• _Required action_:
From the listing below, copy only the lines from the line that contains "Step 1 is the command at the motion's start" to the line that contains "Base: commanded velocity", counting those two lines as part of the copy.

= = = =

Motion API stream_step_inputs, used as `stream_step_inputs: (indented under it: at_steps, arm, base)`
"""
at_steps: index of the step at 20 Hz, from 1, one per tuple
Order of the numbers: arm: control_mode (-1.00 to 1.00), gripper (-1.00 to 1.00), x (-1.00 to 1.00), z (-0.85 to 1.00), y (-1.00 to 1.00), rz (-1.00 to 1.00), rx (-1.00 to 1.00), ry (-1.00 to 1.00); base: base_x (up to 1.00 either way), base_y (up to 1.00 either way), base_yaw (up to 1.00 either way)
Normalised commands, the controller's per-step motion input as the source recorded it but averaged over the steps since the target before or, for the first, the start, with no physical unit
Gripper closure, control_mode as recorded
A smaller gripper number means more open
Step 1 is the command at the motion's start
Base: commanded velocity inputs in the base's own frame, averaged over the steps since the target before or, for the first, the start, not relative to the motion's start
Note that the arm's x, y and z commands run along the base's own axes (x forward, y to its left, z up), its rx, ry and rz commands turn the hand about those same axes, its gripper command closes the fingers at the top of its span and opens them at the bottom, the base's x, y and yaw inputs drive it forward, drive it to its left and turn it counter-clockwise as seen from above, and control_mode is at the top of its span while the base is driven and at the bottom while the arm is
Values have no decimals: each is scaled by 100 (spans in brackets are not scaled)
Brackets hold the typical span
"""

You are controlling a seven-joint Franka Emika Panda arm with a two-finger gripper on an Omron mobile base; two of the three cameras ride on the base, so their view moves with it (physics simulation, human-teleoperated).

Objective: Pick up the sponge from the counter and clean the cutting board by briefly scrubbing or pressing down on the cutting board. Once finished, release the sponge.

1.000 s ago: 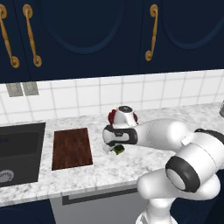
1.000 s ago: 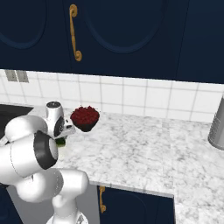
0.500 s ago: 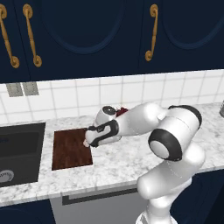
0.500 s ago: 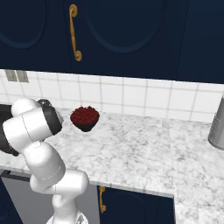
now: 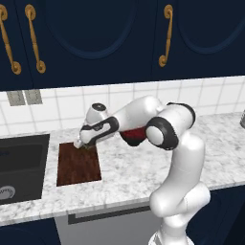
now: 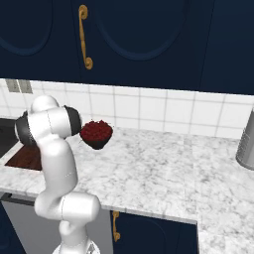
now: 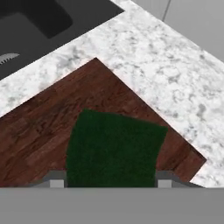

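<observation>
The dark reddish-brown cutting board point(image 5: 76, 165) lies on the speckled counter point(image 5: 143, 172) just right of the sink. My gripper point(image 5: 82, 145) hangs over the board's far right corner, shut on the sponge point(image 7: 113, 151). In the hand view the sponge's dark green face fills the space between the fingertips point(image 7: 56, 180), right above the cutting board point(image 7: 39, 127) near one of its corners. Whether the sponge touches the wood I cannot tell. A sliver of the cutting board point(image 6: 26, 158) shows behind the arm in the right base view.
The dark sink basin point(image 5: 21, 165) sits left of the board, also seen as the sink basin point(image 7: 30, 22) beyond a strip of counter. A dark bowl of red fruit point(image 6: 96, 134) stands behind the arm by the tiled wall. A metal canister point(image 6: 246, 144) is at far right.
The arm has swung left from beside the fruit bowl, carrying the sponge from over the bare counter to over the cutting board's far right corner.
</observation>
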Motion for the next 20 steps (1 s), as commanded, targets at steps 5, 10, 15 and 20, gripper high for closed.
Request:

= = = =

• _Answer_:
Step 1 is the command at the motion's start
Base: commanded velocity inputs in the base's own frame, averaged over the steps since the target before or, for the first, the start, not relative to the motion's start

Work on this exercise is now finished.